## Work to complete
Omit all pictures, and print word for word only the lines from the one containing "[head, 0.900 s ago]" through the end of the data.

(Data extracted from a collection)
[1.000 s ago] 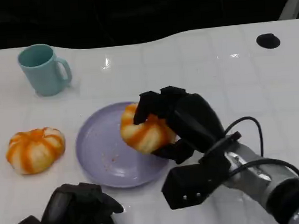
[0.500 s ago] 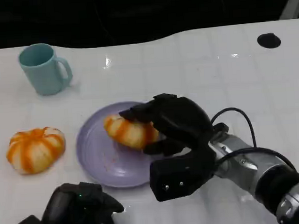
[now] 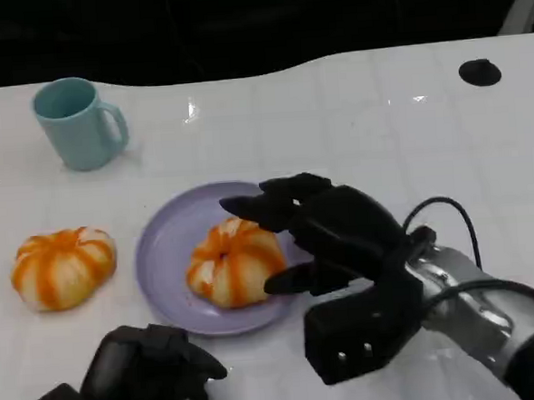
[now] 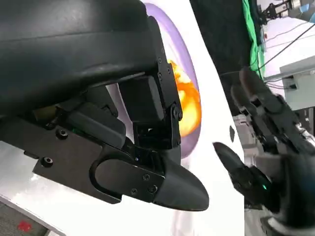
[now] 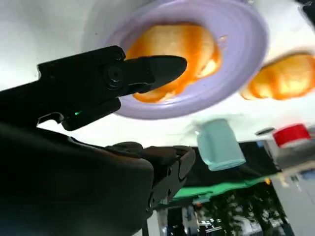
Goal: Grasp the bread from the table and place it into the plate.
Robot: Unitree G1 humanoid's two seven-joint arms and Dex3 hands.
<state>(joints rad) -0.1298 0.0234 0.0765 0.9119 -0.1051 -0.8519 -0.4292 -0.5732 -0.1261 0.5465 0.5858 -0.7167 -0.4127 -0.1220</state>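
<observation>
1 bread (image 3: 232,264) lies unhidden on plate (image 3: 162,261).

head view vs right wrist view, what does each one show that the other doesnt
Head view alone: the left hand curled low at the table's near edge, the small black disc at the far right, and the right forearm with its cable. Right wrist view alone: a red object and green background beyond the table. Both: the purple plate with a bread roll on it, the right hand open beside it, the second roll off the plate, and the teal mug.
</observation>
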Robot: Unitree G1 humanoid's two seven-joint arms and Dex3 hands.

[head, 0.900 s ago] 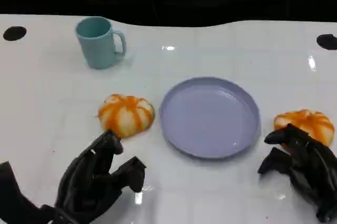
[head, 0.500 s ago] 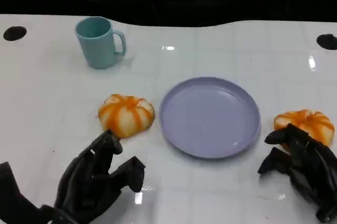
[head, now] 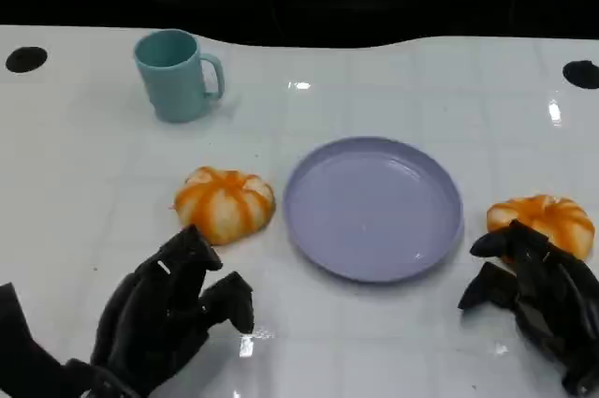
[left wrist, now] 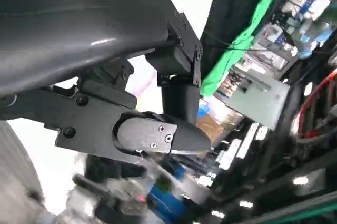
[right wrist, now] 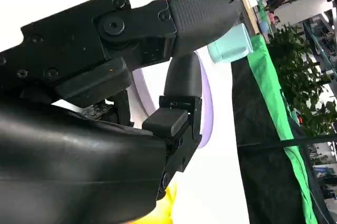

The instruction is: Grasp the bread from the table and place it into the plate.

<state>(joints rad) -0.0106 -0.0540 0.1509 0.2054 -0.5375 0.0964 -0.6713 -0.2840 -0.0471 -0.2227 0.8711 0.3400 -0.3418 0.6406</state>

## Exercise output
[head, 0.900 s ago] 
[head, 0.500 s ago] 
[head, now] 
[left wrist, now] 
[right wrist, now] 

The instruction is: Grasp the bread from the table and place it into the plate.

<state>(joints rad) -0.0106 -0.0540 0.1509 0.2054 -0.5375 0.0964 -0.6713 -0.2840 -0.0471 -0.2227 0.8711 0.3400 -0.3418 0.6406</state>

The given answer completes the exercise.